I've read some answers ( for example) here at SO where some say that parallelism is not going to increase performance ( maybe in read IO).
But I've created few tests which shows that also WRITE operations are much faster.
— READ TEST:
I've created random 6000 files with dummy data :
Let's try to read them w/ w/o parallelism :
var files = Directory.GetFiles("c:\\temp\\2\\", "*.*", SearchOption.TopDirectoryOnly).Take(1000).ToList(); var sw = Stopwatch.StartNew(); files.ForEach(f => ReadAllBytes(f).GetHashCode()); sw.ElapsedMilliseconds.Dump("Run READ- Serial"); sw.Stop(); sw.Restart(); files.AsParallel().ForAll(f => ReadAllBytes(f).GetHashCode()); sw.ElapsedMilliseconds.Dump("Run READ- Parallel"); sw.Stop();
Result1:
Run READ- Serial 595
Run READ- Parallel 193
Result2:
Run READ- Serial 316
Run READ- Parallel 192
— WRITE TEST:
Going to create 1000 random files where each file is 300K. (I've emptied the directory from prev test)
var bytes = new byte[300000]; Random r = new Random(); r.NextBytes(bytes); var list = Enumerable.Range(1, 1000).ToList(); sw.Restart(); list.ForEach((f) => WriteAllBytes(@"c:\\temp\\2\\" + Path.GetRandomFileName(), bytes)); sw.ElapsedMilliseconds.Dump("Run WRITE serial"); sw.Stop(); sw.Restart(); list.AsParallel().ForAll((f) => WriteAllBytes(@"c:\\temp\\2\\" + Path.GetRandomFileName(), bytes)); sw.ElapsedMilliseconds.Dump("Run WRITE Parallel"); sw.Stop();
Result 1:
Run WRITE serial 2028
Run WRITE Parallel 368
Result 2:
Run WRITE serial 784
Run WRITE Parallel 426
Question:
The results have surprised me. It is clear that against all expectations ( especially with WRITE operations)- the performance are better with parallelism , yet with IO operations.
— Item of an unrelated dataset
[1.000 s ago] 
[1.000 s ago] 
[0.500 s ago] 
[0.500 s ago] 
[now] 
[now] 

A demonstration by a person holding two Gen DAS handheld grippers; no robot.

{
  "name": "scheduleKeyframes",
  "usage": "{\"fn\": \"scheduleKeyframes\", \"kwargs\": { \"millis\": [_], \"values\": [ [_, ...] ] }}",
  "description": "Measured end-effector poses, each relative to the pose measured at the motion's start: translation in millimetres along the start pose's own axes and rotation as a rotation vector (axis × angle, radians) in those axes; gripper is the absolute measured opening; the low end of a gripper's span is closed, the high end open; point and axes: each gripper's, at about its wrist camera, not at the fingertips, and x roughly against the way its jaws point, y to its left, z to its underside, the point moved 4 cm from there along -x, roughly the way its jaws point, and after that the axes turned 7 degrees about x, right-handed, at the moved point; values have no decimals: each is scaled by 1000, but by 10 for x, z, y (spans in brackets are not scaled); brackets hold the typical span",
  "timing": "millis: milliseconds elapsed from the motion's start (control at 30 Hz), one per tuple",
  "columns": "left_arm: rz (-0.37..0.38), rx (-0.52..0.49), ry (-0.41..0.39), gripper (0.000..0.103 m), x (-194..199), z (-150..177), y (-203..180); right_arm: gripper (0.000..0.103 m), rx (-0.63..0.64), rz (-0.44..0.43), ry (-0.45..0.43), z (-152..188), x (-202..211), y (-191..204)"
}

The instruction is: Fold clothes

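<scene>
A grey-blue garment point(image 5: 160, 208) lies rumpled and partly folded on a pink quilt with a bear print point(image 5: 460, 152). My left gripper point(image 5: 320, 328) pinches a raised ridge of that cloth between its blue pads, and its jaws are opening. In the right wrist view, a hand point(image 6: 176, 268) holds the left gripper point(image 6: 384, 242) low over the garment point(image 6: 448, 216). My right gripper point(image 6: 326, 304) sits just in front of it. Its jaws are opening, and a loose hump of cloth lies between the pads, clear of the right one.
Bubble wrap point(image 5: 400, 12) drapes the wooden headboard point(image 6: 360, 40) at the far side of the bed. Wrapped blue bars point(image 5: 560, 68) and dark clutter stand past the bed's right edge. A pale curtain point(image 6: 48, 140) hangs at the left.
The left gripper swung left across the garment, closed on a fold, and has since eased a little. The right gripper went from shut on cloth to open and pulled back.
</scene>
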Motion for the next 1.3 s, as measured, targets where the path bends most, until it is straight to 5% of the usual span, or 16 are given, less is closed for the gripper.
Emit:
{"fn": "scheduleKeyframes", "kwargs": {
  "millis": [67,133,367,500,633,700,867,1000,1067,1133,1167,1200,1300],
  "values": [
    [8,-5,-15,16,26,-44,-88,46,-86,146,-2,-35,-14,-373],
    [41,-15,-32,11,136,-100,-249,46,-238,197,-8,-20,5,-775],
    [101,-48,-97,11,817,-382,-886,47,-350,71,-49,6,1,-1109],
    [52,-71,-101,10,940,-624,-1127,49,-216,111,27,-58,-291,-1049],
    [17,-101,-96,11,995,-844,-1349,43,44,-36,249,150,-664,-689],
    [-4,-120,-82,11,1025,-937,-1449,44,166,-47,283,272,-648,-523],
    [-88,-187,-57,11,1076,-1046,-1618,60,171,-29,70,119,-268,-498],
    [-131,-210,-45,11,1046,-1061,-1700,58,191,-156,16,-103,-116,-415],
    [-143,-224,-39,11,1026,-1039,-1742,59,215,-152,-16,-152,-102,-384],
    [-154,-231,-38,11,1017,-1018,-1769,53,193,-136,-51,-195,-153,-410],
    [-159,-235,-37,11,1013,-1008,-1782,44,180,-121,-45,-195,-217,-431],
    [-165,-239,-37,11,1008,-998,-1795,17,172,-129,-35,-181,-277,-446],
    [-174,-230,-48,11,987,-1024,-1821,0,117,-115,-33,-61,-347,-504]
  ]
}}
How/Why come the parallelism results better ? It seems that SSD can work with threads and that there is no/less bottleneck when running more than one job at a time in the IO device.
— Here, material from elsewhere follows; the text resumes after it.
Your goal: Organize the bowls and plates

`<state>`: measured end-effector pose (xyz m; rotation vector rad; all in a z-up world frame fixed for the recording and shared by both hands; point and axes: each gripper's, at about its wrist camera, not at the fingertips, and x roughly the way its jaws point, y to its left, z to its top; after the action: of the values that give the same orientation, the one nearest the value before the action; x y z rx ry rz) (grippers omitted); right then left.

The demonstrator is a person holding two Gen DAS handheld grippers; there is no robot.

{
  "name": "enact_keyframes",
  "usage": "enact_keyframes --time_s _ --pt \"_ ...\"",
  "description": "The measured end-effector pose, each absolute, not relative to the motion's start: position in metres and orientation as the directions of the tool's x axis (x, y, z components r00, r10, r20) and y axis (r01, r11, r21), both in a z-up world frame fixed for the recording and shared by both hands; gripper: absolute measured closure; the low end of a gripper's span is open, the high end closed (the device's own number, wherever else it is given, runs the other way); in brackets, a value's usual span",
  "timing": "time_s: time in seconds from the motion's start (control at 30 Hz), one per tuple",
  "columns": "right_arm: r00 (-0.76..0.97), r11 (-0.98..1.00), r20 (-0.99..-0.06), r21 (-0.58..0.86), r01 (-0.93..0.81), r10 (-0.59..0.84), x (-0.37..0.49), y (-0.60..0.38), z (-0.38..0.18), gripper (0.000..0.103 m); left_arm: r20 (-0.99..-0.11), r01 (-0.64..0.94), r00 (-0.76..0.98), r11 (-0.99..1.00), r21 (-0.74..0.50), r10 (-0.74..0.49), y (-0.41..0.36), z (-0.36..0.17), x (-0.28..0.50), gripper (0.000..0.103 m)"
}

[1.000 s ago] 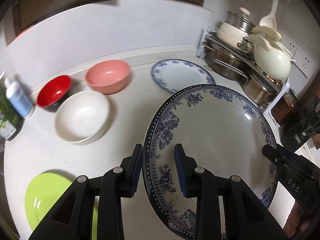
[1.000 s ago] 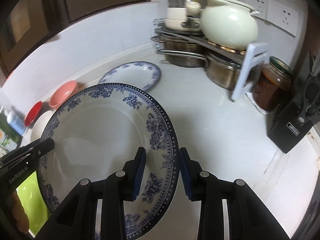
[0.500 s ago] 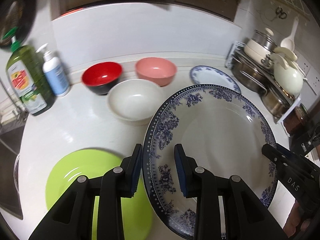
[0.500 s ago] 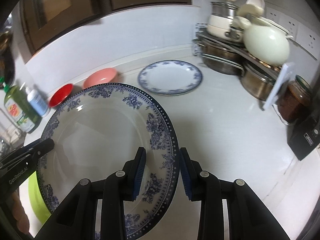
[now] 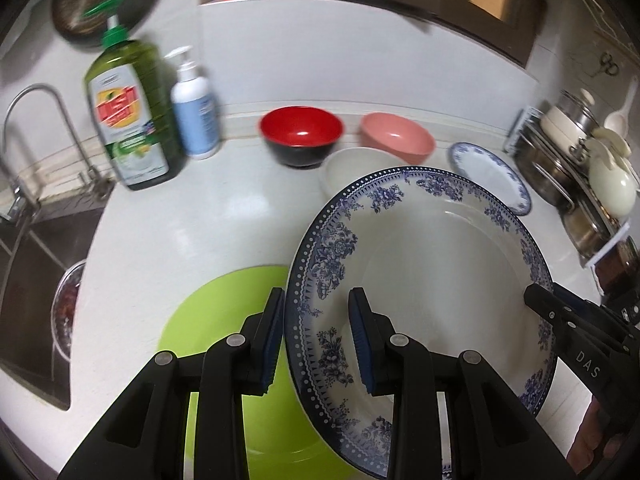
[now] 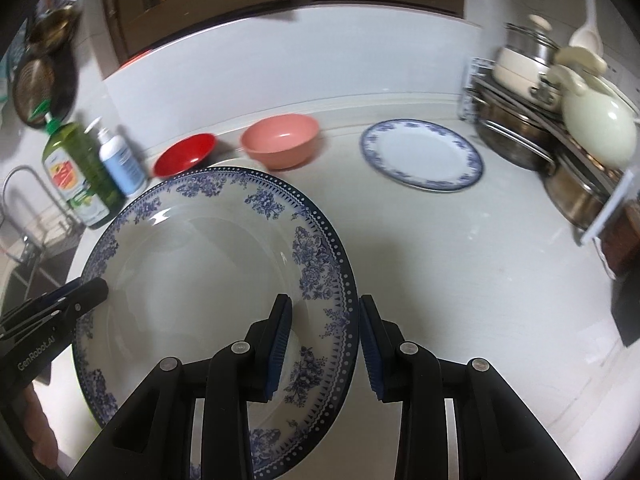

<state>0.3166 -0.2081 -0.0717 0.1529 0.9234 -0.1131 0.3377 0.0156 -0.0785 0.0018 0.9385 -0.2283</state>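
A large blue-patterned plate (image 5: pixel 432 256) (image 6: pixel 192 264) hangs above the counter, held by both grippers. My left gripper (image 5: pixel 318 344) is shut on its left rim. My right gripper (image 6: pixel 325 350) is shut on its right rim and shows in the left wrist view (image 5: pixel 568 332). A green plate (image 5: pixel 224 320) lies on the counter below the large plate's left side. A red bowl (image 5: pixel 302 134), a pink bowl (image 5: pixel 396 142), a white bowl (image 5: pixel 356 168) and a small blue-rimmed plate (image 6: pixel 422 154) stand farther back.
A green soap bottle (image 5: pixel 128 112) and a white pump bottle (image 5: pixel 194 108) stand at the back left beside the sink (image 5: pixel 36 256) and tap (image 5: pixel 40 92). A rack of pots (image 6: pixel 560 120) with a cream kettle (image 6: pixel 598 124) fills the right.
Both grippers have carried the large plate to the left. It now hangs over the green plate, and the sink and bottles have come into view.
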Motion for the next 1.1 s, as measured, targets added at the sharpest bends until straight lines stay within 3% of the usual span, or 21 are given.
enact_keyframes --time_s 0.73,1.1 --pt "0.535 0.993 -0.836 0.104 -0.063 0.122 0.337 -0.105 -0.103 0.068 -0.845 -0.039 0.533 0.996 -0.074 -0.042 0.115 -0.109 0.32 0.071" --pt "0.478 0.991 -0.869 0.1 -0.087 0.13 0.344 -0.085 -0.13 0.068 -0.879 -0.062 0.476 0.996 -0.071 -0.033 0.13 -0.138 0.328 0.071"
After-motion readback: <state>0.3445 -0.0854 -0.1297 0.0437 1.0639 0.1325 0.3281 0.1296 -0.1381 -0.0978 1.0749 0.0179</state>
Nb I didn't test it with HDD (I'll be happy that one that has HDD will run the tests.)
4 Answers
Answers 1
Benchmarking is a tricky art, you are just not measuring what you think you are. That it is not actually I/O overhead is somewhat obvious from the test results, why is the single threaded code faster the second time you run it?
What you are not counting on is the behavior of the file system cache. It keeps a copy of the disk content in RAM. This has a particularly big impact on the multi-threaded code measurement, it is not using any I/O at all. In a nutshell:
Reads come from RAM if the file system cache has a copy of the data. This operates at memory bus speeds, typically around 35 gigabytes/second. If it does not have a copy then the read is delayed until the disk supplies the data. It does not just read the requested cluster but an entire cylinder worth of data off the disk.
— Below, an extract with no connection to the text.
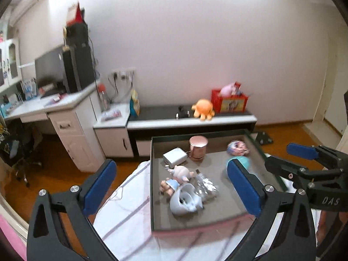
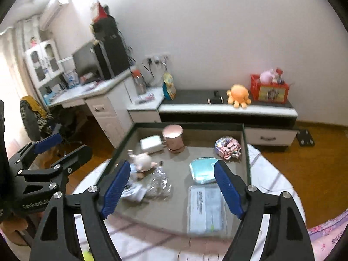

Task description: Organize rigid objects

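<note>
A dark-rimmed grey tray (image 1: 187,220) (image 2: 174,216) lies on a white striped cloth. In it stand a pink metal cup (image 1: 198,147) (image 2: 173,137), a white charger block (image 1: 175,157) (image 2: 151,144), a pig figurine (image 1: 177,175) (image 2: 142,161), a crinkled silver wrapper (image 1: 205,186) (image 2: 157,184), a white-blue toy (image 1: 184,199), a colourful block toy (image 1: 237,147) (image 2: 228,146), a teal oval dish (image 1: 244,161) (image 2: 202,170) and a flat clear packet (image 2: 205,208). My left gripper (image 1: 171,187) is open and empty above the tray's left side. My right gripper (image 2: 171,188) is open and empty above its front middle.
Behind the tray runs a low black-and-white cabinet (image 1: 191,119) (image 2: 228,108) with an orange plush octopus (image 1: 203,108) (image 2: 238,95) and a red crate (image 1: 229,100) (image 2: 268,89). A white desk (image 1: 43,106) with a monitor stands at the left. The floor is wood.
</note>
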Demonstrator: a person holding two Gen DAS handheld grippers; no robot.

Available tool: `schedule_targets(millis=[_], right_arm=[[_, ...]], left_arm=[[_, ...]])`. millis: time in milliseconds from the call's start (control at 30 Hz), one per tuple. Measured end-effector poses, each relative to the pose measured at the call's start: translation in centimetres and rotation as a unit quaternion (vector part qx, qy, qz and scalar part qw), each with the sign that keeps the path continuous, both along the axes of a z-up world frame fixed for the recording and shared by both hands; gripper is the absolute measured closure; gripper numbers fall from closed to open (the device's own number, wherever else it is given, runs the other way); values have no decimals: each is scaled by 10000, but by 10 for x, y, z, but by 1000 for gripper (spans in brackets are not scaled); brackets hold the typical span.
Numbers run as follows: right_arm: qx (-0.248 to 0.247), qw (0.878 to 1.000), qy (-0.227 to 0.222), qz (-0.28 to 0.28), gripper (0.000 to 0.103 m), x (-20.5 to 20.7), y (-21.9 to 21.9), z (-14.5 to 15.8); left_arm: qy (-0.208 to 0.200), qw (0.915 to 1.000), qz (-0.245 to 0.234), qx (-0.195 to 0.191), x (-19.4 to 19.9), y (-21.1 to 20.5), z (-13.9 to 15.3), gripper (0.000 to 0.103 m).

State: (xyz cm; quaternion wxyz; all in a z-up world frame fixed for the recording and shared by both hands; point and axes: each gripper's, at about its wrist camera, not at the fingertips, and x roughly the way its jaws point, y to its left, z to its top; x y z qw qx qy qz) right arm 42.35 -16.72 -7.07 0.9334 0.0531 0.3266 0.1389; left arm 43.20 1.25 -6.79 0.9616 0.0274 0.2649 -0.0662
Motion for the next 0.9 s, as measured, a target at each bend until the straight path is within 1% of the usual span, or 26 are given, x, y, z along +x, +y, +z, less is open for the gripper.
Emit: schedule_targets(millis=[67, 133, 167, 233, 300, 400, 467, 533, 567, 600, 667, 800, 900], right_arm=[[26, 9997, -261, 1, 20, -28, -1, 12], [-3, 9984, -561, 10, 20, -65, -1, 25], [-20, 9979, -652, 5, 19, -76, -2, 27], [-26, 9961, -887, 12, 19, -111, 0, 35], [-86, 9941, -1079, 16, 18, -137, 3, 39], [-235, 9895, -1423, -130, 17, -176, 9, 44], [-281, 9865, -1605, -193, 15, -196, 11, 44], [-322, 9819, -1820, -411, 12, -219, 13, 43], [-339, 9802, -1892, -472, 9, -226, 12, 43], [-384, 9779, -1969, -586, 0, -238, 12, 41], [-395, 9719, -2197, -747, 0, -258, 13, 39], [-471, 9667, -2325, -962, 0, -284, 12, 34], [-510, 9633, -2390, -1107, 0, -303, 11, 31]], left_arm=[[-332, 9994, 47, 35, -39, -1, 10, 0], [-560, 9983, 131, 56, -70, -1, 16, 0], [-701, 9974, 168, 51, -89, -2, 19, 0], [-847, 9962, 194, 49, -117, -1, 23, 0], [-986, 9950, 170, 62, -142, -4, 26, 0], [-1269, 9912, 332, 166, -186, -8, 28, 0], [-1386, 9895, 393, 140, -207, -9, 30, 0], [-1471, 9882, 416, 72, -230, -10, 29, 0], [-1518, 9875, 412, 68, -242, -11, 29, 0], [-1540, 9871, 423, 83, -250, -10, 28, 0], [-1601, 9859, 456, 153, -267, -11, 26, 0], [-1801, 9817, 600, 117, -296, -6, 26, 0], [-1908, 9798, 606, -23, -316, -2, 26, 0]])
Writes go straight to RAM, completes very quickly. That data is written to the disk lazily in the background while the program keeps executing, optimized to minimize write head movement in cylinder order. Only if no more RAM is available will a write ever stall.
Actual cache size depends on the installed amount of RAM and the need for RAM imposed by running processes. A very rough guideline is that you can count on 1GB on a machine with 4GB of RAM, 3GB on a machine with 8GB of RAM. It is visible in Resource Monitor, Memory tab, displayed as the "Cached" value. Keep in mind that it is highly variable.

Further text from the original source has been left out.